A 4-day section of simulation test 6 – Monitored outdoor and predicted CO2 concentrations in heating season with lockdown occupancy pattern and daytime opening of 1 to 2 windows for periods of 15 min every 4 h.

A 4-day section of simulation test 7 – Monitored outdoor and predicted CO2 concentrations in heating season with lockdown occupancy pattern and operation of MVHR delivering 7 L/s.person outdoor air.
Conclusion
This paper has shown that with the changing home occupancy patterns after the Covid-19 outbreak, indoor CO2 concentrations can rise significantly.

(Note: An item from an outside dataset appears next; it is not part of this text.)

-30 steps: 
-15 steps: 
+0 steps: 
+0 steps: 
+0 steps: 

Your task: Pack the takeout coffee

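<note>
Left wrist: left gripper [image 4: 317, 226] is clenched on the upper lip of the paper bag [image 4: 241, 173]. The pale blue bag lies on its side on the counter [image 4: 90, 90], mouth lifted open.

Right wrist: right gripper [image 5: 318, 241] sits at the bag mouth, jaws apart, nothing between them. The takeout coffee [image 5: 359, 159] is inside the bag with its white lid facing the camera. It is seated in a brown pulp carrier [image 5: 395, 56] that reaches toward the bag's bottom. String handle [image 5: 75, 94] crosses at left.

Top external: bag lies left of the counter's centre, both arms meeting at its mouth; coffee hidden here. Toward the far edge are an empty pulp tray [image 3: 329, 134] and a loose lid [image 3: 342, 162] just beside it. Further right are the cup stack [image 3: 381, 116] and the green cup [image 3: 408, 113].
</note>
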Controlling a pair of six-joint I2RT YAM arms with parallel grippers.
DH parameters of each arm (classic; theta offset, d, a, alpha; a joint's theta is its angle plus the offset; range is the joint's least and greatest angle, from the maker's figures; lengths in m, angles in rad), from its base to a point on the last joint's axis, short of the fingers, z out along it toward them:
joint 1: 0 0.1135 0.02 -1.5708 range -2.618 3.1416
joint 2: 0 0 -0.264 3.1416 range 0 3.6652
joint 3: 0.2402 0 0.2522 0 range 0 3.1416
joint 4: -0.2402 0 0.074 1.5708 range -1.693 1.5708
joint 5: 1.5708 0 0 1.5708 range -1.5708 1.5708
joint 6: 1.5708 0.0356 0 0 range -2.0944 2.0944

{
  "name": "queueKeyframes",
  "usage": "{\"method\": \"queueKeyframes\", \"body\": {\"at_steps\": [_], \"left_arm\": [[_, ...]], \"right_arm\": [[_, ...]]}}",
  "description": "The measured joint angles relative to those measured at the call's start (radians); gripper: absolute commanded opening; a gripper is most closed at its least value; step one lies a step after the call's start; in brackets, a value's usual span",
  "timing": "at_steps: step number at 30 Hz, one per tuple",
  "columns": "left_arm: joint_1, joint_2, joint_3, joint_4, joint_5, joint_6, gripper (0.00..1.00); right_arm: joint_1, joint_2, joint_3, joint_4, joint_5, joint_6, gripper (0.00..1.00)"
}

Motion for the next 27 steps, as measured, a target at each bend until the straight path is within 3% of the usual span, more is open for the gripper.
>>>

At the same time, the results of the study suggested that the main environmental driving factor for window operation in both pre-lockdown and lockdown periods was indoor temperature. Nonetheless, the natural ventilation strategies tested on a flat with one-sided openings and the use of MVHR proved to be very effective to maintain acceptable IAQ at home.
Footnotes
Declaration of conflicting interests
The author(s) declared no potential conflicts of interest with respect to the research, authorship, and/or publication of this article.
Funding
The author(s) disclosed receipt of the following financial support for the research, authorship, and/or publication of this article: The study presented in this paper is funded by EPSRC IAA (Project number 559487) and CIBSE Support for Research.